• _What is needed_
Go through the data and retrieve each line that includes the string "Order".

• _Records for the exercise_
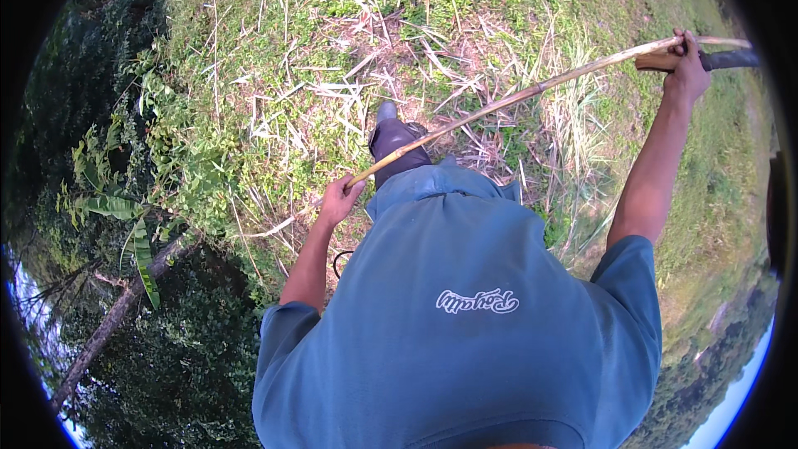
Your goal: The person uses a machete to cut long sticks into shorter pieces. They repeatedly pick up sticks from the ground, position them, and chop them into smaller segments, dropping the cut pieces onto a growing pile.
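Out over the grassy ground (pixel 274 50), strewn with dry cut stalks, the person stretches a long pale cane (pixel 532 93) slantwise between both hands. Down low, the left hand (pixel 339 201) is curled around the cane's lower end, just above the blue shirt (pixel 457 308). Up high, the right hand (pixel 688 69) is closed on the far end, and with it a wooden handle leading to a dark blade (pixel 730 59) (a knife of some kind, mostly cut off at the rim). One booted foot (pixel 387 112) is planted below the cane.
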Tool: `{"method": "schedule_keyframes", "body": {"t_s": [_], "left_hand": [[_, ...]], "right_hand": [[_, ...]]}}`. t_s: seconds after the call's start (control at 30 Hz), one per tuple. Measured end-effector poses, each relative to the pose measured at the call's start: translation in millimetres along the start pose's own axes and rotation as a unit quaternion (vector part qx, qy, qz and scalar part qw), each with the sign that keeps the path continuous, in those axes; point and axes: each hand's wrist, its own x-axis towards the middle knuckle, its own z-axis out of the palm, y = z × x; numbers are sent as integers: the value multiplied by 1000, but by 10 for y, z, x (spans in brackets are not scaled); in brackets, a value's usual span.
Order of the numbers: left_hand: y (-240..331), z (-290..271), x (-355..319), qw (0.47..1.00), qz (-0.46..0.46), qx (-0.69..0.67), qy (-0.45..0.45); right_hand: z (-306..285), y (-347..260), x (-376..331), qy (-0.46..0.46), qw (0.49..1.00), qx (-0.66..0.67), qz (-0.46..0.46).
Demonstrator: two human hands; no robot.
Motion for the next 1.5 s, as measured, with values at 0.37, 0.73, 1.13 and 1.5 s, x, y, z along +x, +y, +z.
{"method": "schedule_keyframes", "body": {"t_s": [0.37,0.73,1.13,1.5], "left_hand": [[1927,-44,214,982,164,85,-37],[2406,-412,194,896,276,339,75],[2495,-2210,-1264,774,116,545,300],[2954,-773,-61,691,329,609,207]], "right_hand": [[-66,605,-1590,-123,978,-73,154],[-150,1312,-1789,-27,948,96,301],[-751,2559,-1279,44,893,-43,446],[-421,695,-2831,-366,809,-420,188]]}}
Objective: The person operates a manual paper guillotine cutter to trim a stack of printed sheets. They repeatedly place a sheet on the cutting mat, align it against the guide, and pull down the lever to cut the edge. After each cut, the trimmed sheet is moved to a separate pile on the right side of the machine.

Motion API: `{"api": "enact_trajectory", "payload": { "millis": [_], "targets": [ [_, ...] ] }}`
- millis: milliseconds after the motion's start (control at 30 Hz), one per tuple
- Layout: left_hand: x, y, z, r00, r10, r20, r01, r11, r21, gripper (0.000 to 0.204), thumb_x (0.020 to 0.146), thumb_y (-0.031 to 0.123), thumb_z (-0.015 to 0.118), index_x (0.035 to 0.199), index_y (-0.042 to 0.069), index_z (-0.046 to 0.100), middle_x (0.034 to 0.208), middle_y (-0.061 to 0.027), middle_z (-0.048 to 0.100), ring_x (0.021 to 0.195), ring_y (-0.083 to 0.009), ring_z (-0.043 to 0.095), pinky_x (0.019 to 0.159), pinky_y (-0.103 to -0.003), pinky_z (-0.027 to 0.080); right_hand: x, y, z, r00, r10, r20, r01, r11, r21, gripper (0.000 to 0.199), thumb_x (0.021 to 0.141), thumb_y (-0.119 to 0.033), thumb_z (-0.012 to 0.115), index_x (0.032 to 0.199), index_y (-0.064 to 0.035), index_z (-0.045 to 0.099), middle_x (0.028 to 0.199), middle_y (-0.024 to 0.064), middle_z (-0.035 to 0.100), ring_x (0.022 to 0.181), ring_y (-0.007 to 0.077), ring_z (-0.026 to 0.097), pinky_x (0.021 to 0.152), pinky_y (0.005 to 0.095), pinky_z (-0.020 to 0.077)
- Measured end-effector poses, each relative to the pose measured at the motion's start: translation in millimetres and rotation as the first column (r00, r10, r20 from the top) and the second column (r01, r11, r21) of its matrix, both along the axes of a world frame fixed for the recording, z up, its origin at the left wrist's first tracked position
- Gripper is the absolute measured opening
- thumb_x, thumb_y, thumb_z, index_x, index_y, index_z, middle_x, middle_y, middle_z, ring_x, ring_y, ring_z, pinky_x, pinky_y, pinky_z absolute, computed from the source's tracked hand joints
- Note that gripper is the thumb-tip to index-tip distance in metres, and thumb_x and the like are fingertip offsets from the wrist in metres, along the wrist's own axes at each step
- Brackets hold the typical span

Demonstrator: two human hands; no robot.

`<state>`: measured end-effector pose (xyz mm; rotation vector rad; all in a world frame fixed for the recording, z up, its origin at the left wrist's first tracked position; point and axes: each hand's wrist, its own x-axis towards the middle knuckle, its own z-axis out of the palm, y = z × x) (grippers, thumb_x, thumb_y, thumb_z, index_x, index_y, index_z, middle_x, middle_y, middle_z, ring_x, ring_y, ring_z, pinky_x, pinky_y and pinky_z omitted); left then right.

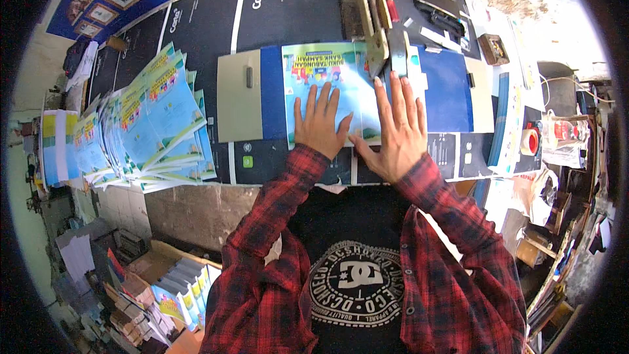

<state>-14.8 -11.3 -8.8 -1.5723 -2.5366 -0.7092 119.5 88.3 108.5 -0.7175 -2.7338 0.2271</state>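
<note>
A light blue and green printed booklet cover [298, 101] lies spread on a blue board [272, 92] in front of me. My left hand [318, 122] rests flat on its left half, fingers spread. On the right half lies my right hand [398, 128], fingers stretched out and pointing away. Its fingertips are at the near end of a worn stapler-like device [377, 42] with a long arm and a metal bar, which reaches over the cover. The sheet beneath my palms is hidden.
Fanned printed covers [154, 115] are heaped on the table's left. A grey panel [239, 98] flanks the blue board. At right are a stack of booklets [501, 121], a small wooden box [493, 49] and a tape roll [529, 139]. A box of booklets [187, 292] stands below left.
</note>
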Motion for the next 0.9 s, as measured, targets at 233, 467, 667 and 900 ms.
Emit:
{"api": "enact_trajectory", "payload": {
  "millis": [233, 467, 667, 900],
  "targets": [
    [-2, -1, 0, 1.000, 0.017, 0.014, -0.017, 1.000, 0.015, 0.056, 0.091, 0.040, 0.058, 0.135, 0.007, 0.052, 0.148, -0.0121, 0.045, 0.140, -0.0351, 0.036, 0.113, -0.059, 0.020, 7, 92, 75, 0.901, -0.223, -0.372, -0.248, 0.438, -0.864, 0.068, 0.095, -0.045, 0.056, 0.146, -0.0032, 0.040, 0.143, 0.0140, 0.049, 0.128, 0.0201, 0.048, 0.109, 0.0335, 0.0328],
    [-5, -2, -5, 0.999, -0.005, 0.050, 0.003, 1.000, 0.031, 0.058, 0.091, 0.039, 0.056, 0.139, 0.006, 0.049, 0.151, -0.0128, 0.039, 0.141, -0.0360, 0.032, 0.113, -0.061, 0.019, 78, 148, -122, 0.847, -0.457, -0.272, 0.072, 0.604, -0.793, 0.043, 0.097, -0.030, 0.059, 0.125, 0.0015, 0.055, 0.102, 0.0108, 0.067, 0.083, 0.0170, 0.062, 0.071, 0.0300, 0.0512],
    [-27, -27, -4, 0.998, 0.044, 0.053, -0.046, 0.999, 0.029, 0.057, 0.092, 0.040, 0.057, 0.137, 0.007, 0.051, 0.149, -0.0112, 0.041, 0.141, -0.0351, 0.032, 0.113, -0.061, 0.020, 77, 159, -181, 0.911, -0.387, -0.145, 0.060, 0.470, -0.881, 0.054, 0.100, -0.049, 0.044, 0.142, -0.0162, 0.049, 0.133, 0.0038, 0.060, 0.117, 0.0144, 0.057, 0.093, 0.0339, 0.0408],
    [-46, -47, -6, 0.996, 0.080, 0.037, -0.081, 0.997, 0.017, 0.054, 0.093, 0.041, 0.057, 0.136, 0.009, 0.053, 0.148, -0.0105, 0.043, 0.141, -0.0331, 0.034, 0.114, -0.060, 0.020, 41, 112, -106, 0.887, -0.460, -0.039, 0.059, 0.198, -0.978, 0.065, 0.096, -0.053, 0.049, 0.149, -0.0155, 0.041, 0.131, 0.0066, 0.061, 0.116, 0.0161, 0.057, 0.095, 0.0328, 0.0362]
  ]
}}
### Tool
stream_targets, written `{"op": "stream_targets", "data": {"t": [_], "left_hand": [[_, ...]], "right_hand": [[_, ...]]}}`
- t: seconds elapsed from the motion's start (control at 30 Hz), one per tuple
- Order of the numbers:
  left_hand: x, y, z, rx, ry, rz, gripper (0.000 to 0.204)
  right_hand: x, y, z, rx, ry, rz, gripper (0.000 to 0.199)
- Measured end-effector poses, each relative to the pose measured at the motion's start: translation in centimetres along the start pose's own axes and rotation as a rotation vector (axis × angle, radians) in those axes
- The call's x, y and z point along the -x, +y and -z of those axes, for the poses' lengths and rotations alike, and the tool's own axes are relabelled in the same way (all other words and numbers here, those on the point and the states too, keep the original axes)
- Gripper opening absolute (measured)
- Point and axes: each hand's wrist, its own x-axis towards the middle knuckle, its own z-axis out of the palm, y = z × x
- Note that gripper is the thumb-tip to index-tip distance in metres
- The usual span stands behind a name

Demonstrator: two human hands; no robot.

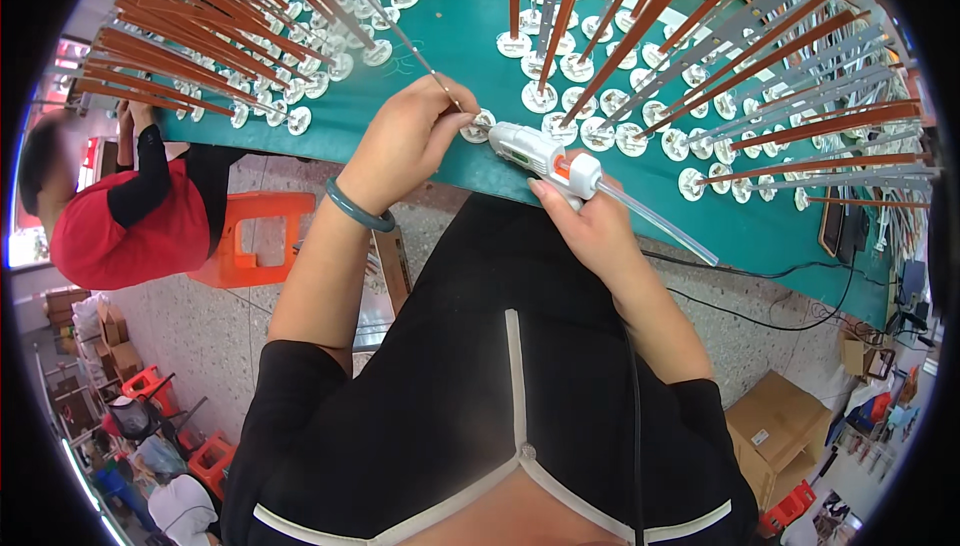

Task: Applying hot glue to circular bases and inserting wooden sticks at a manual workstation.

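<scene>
My right hand [590, 224] grips a white hot glue gun [530, 150], a long clear glue stick [660, 226] poking out of its back. The gun's nozzle points left at a round white base [478, 126] near the table's front edge. From that base rises a thin strip [425, 61], pinched low down between the thumb and fingers of my left hand [415, 131]. A grey-green bangle [358, 208] circles my left wrist. Where the nozzle meets the strip is too small to make out.
Many white round bases with upright brown and grey strips crowd the green table [440, 16] at left and right. Black cords [740, 271] hang at the front right. A person in red [130, 211] sits at the left by an orange stool [262, 236]. A cardboard box [775, 426] stands lower right.
</scene>
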Motion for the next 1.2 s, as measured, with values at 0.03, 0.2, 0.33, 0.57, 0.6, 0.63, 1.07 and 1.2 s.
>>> {"op": "stream_targets", "data": {"t": [0.03, 0.2, 0.33, 0.57, 0.6, 0.63, 1.07, 1.2], "left_hand": [[-0.03, 0.12, 0.01, -0.004, 0.003, 0.006, 0.007], [-0.22, -0.11, -0.28, -0.024, 0.0, -0.008, 0.008], [-0.29, -0.17, -0.43, -0.024, 0.009, 0.007, 0.007], [-0.25, -0.36, -0.52, -0.03, 0.016, -0.003, 0.008], [-0.28, -0.28, -0.51, -0.03, 0.015, -0.002, 0.008], [-0.31, -0.13, -0.49, -0.027, 0.012, 0.007, 0.008], [-0.36, 0.19, -0.5, -0.02, 0.019, 0.024, 0.008], [-0.35, 0.09, -0.57, -0.028, 0.019, 0.013, 0.009]], "right_hand": [[-0.01, -0.27, 0.08, 0.017, -0.013, -0.033, 0.024], [0.02, -0.32, 0.02, 0.051, -0.02, -0.087, 0.024], [-0.06, 0.16, -0.16, 0.071, -0.023, -0.048, 0.028], [-0.22, 0.17, -0.06, 0.098, -0.031, -0.056, 0.03], [-0.22, 0.15, -0.04, 0.098, -0.031, -0.056, 0.03], [-0.2, 0.13, -0.02, 0.096, -0.03, -0.06, 0.029], [-0.07, -0.21, 0.14, 0.058, -0.029, -0.072, 0.022], [-0.11, -0.18, 0.34, 0.074, -0.037, -0.066, 0.023]]}}
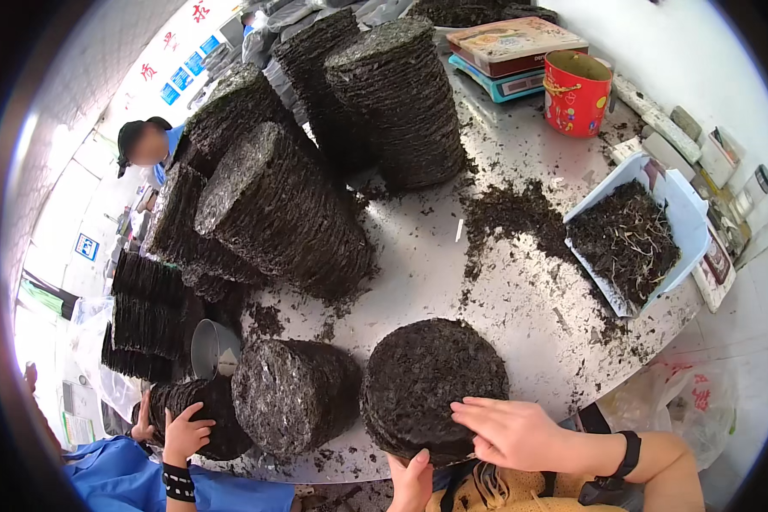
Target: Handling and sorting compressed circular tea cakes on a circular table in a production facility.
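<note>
A round stack of dark dried seaweed sheets stands in front of me at the table's near edge. My right hand lies open on its top, fingers stretched out together over the near right part. At the near rim, my left hand grips the stack, its thumb up against the edge; most of its fingers are hidden. Just left, a second seaweed stack lies on its side. Farther left, a co-worker's hand with a black wristband rests on another seaweed stack.
Tall leaning seaweed stacks fill the far left of the metal table. A grey cup sits near the co-worker. At right are a pale blue bin of scraps, a red bucket and a scale with a box on it.
</note>
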Demonstrator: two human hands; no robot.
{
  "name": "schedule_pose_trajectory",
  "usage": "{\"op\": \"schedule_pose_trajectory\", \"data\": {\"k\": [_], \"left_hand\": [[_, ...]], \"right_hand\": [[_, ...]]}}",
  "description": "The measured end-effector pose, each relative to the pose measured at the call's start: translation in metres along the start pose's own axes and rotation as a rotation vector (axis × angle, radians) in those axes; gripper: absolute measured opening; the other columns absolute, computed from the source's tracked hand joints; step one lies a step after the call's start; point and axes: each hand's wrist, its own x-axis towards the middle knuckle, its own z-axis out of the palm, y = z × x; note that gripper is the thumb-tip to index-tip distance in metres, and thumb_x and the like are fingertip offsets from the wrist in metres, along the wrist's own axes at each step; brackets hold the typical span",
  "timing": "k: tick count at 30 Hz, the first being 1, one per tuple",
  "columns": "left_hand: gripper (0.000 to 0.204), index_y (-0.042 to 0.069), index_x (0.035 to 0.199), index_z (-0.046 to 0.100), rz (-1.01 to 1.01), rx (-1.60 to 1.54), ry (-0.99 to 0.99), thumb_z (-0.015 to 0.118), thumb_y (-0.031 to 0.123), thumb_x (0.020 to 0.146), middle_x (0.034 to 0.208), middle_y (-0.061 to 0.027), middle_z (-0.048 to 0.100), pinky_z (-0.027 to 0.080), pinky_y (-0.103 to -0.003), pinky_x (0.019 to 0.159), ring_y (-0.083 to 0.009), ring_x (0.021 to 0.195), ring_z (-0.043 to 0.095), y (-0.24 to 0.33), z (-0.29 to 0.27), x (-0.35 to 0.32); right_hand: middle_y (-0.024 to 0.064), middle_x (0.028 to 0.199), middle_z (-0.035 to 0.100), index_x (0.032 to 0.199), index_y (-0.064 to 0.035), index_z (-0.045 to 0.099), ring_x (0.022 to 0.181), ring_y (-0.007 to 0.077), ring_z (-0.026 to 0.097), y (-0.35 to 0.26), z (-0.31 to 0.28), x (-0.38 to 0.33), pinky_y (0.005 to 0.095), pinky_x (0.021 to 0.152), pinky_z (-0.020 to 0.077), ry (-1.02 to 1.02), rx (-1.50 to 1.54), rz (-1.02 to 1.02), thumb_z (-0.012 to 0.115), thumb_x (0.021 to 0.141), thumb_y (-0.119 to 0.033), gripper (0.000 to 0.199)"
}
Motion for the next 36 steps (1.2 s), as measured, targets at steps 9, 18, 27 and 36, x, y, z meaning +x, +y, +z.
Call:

• _Exercise result_
Order of the numbers: left_hand: y (-240..331), z (-290..271), x (-355..319), qw (0.47..1.00), qz (-0.46..0.46), qx (-0.69..0.67), qy (-0.45..0.45); right_hand: z (-306..285), y (-347..260), x (-376..331), qy (-0.46..0.46), qw (0.49..1.00), qx (-0.66..0.67), qz (-0.46..0.46).
- Order of the numbers:

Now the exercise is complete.